The reason it doesn’t sound like anything else on the album is because the whole thing is pretty much structured around a sample of an orchestral recording of The Rolling Stones’ “The Last Time.” Using possibly too much of the sample, and not crediting Mick Jagger and Keith Richards as co-writers, things turned ugly once the song gained popularity, and what was originally an apparently 50/50 split between The Verve and the holding company that owned the copyright on “The Last Time” turned into the band losing 100% of the royalties from the song.

The Verve imploded by the middle of 1999—certainly the legal problems over “Bittersweet Symphony” contributed, but the resentment and in-fighting (sometimes becoming physical), continued substance abuse issues, problems on the road all boiled over, with Ashcroft attempting a solo career in 20001, and the other members of the band all pursing other avenues. Urban Hymns would have been one hell of a high note for the band to go out on, but much to the surprise of everyone involved, The Verve regrouped in 2007 and released what is looked at as their final album, the maligned and aptly titled Forth. 

Forth was a polarizing album upon its release—the Pitchfork review was especially hard on it, giving it a 5 out of 10, saying they tried, and failed (again) to sound like the biggest band in the world.
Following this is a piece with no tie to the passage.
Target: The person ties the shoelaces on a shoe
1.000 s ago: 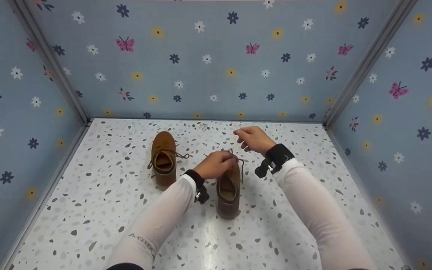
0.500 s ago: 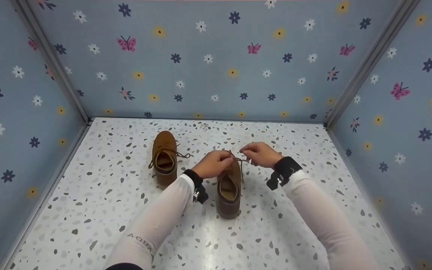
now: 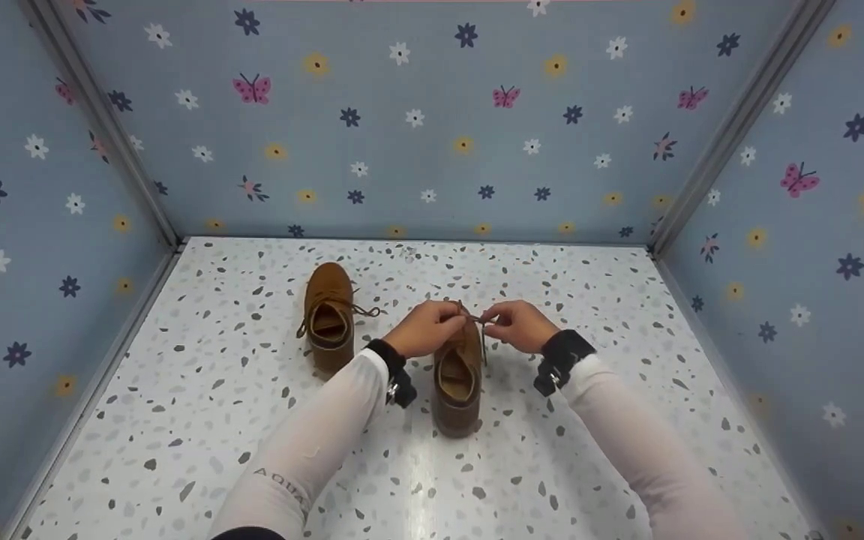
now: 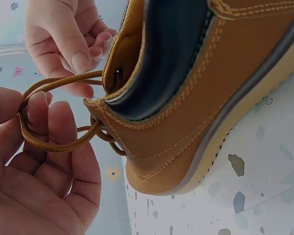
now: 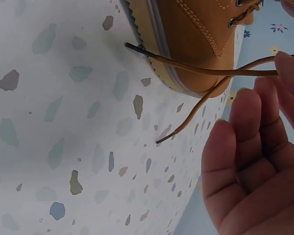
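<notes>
A brown lace-up ankle boot [image 3: 456, 416] stands on the speckled surface, toe facing away. At its front, my left hand [image 3: 426, 328] pinches the shoelace [image 4: 59, 147] between thumb and fingertips, where the strands meet in a loop above the eyelets. My right hand [image 3: 525, 327] is just right of the toe, pinching a lace with thumb and forefinger. In the right wrist view, two loose lace ends [image 5: 201, 71] trail past the boot's side to dark tips, and the other fingers of that hand are loosely curled below.
A matching brown boot [image 3: 328, 281] stands to the left, its laces loose at the sides. The white speckled surface [image 3: 199, 420] meets blue flowered panels [image 3: 432, 97] at the back and both sides, with grey metal posts [image 3: 113, 127] at the corners.
My right hand has come down and nearer to the boot, from hovering off to pinching the lace. The left hand keeps its pinch in nearly the same spot.
</notes>
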A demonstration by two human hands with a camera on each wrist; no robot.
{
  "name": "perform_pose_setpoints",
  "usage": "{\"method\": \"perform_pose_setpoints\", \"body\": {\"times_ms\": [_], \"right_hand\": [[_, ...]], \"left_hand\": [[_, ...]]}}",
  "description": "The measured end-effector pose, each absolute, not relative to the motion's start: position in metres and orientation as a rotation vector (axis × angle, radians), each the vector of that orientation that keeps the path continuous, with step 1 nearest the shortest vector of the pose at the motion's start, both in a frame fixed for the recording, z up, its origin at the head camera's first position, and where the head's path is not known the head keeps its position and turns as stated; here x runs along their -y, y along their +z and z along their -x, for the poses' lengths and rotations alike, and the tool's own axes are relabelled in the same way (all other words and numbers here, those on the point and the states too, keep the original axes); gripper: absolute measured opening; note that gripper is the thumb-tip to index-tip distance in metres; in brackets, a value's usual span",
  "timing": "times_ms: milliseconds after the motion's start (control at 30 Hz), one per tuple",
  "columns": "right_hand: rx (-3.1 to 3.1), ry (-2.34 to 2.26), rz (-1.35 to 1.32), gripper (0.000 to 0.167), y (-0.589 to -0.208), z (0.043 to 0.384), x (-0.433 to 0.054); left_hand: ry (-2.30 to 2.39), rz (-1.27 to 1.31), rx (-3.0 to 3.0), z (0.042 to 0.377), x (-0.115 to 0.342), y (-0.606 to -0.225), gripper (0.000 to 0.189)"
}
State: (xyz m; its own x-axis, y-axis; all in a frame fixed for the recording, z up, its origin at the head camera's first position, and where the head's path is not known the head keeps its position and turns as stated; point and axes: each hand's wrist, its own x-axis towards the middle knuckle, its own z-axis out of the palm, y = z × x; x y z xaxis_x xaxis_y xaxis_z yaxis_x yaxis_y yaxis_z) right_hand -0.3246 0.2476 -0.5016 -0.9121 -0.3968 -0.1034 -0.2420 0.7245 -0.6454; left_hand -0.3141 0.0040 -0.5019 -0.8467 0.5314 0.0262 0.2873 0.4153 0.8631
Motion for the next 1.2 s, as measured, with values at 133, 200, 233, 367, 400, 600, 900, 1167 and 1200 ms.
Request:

Other reviews were slightly more favorable, and it’s not the kind of attempt at a reunion and new album that is going to damage a legacy, but it’s also not the kind of record that really sticks. It may, despite its best efforts, become a footnote on the band’s rollercoaster of a career. Personally, I still think Forth holds up relatively well, and turning 10 next year, I will hope the band continues its reissue campaign through to the end.

It’s just a different kind of album (slightly more pop leaning)—a night and day difference between Urban Hymns, the same way it was more focused and larger than life sounding in comparison to A Northern Soul. It’s tough to really find all those elements and make everything fall together the right way—Urban Hymns captured that feeling. It may have been a once in a lifetime album, and this massive reissue does its best to add new layers to a story you know by heart.

1- It seems worth mentioning that while Ashcroft’s solo debut was mostly well received, I can’t say the same for subsequent efforts, including a confusing record released in 2010 that was, in part, a collaboration with hip-hop producer No I.D.